NIST's report thus needs an erratum to say that, oops, the report said
that NTRU needs a "non-standard assumption" for a tight QROM proof and
didn't say this about Kyber, whereas in fact the literature indicates
that Kyber needs a non-standard assumption for a tight QROM proof while
NTRU doesn't.

If NIST _isn't_ allowing sqrt(epsilon) as "tight", then the report needs
to clarify the "tight" dividing line. An erratum is still required for
the misinformation that Kyber has a better FO proof picture than NTRU:
in fact, Kyber has a worse FO proof picture than NTRU.

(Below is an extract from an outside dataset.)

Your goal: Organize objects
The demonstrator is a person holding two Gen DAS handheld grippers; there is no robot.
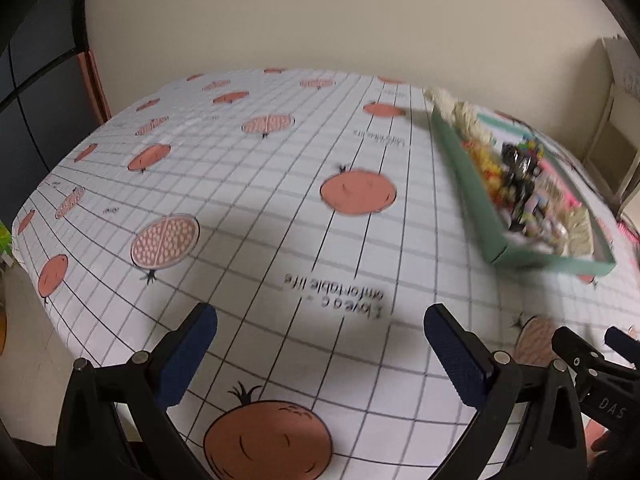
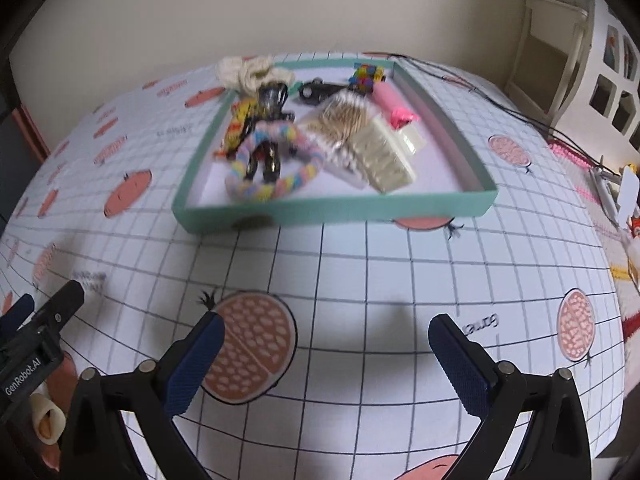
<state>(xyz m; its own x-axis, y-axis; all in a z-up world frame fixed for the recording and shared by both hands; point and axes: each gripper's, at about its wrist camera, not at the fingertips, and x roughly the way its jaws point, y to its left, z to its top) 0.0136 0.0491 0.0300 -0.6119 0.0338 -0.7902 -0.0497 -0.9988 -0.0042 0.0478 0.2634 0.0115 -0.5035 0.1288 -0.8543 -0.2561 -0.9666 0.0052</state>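
Both tongs hung wide open, empty: left tongs, right tongs. Green tray sat on bench, crammed. Risk: cream rope overhanging far rim, could spill if tray nudged.

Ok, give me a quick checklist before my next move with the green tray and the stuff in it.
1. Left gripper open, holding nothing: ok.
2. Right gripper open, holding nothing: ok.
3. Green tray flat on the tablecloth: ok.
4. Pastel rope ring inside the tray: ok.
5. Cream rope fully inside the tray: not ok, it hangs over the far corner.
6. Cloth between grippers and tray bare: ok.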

This is important because this Kyber proof gap could be hiding a big
security loss. See https://eprint.iacr.org/2021/912 for examples where
FO IND-CCA2 security is far below OW-CPA security of the underlying PKE.

This is exactly the "derandomization" risk described in Sections 3.8 and
5.8 of https://ntruprime.cr.yp.to/latticerisks-20211031.pdf, which was
filed before NIST's deadline for round-3 input and which, unfortunately,
NIST doesn't seem to have read. But simply reading through the previous
FO proofs is sufficient to see that NIST's report gets this security
comparison backwards.

---D. J. Bernstein

P.S. This is unrelated to the objections that have been raised to the
handling of hashing in Kyber's FO security proofs. Qualitatively, those
objections are identifying an error in the proofs, which of course is
worrisome in a security analysis that NIST's report calls "thorough".
However, the idea that someone is going to find a collision in these
hash functions is very far down any reasonable list of post-quantum
security risks; and plugging in known indifferentiability results closes
the proof gap at the expense of a quantitatively minor loss of
tightness. Derandomization is a much bigger issue.

P.P.S. Kyber has had a new version in every round, and presumably one
should wait to see the next version before filing comments on it, so I'm
filing this is a round-3 comment. However, unless there's a radical
change in Kyber, I would expect the same comment to continue to apply.

P.P.P.S. This comment is of course also regarding NTRU, which NIST's
report says NIST could still select. The underlying issues are also
applicable to the split between deterministic PKEs and randomized PKEs
in other submissions, although unfortunately NIST's report is structured
in a way that obfuscates such comparisons.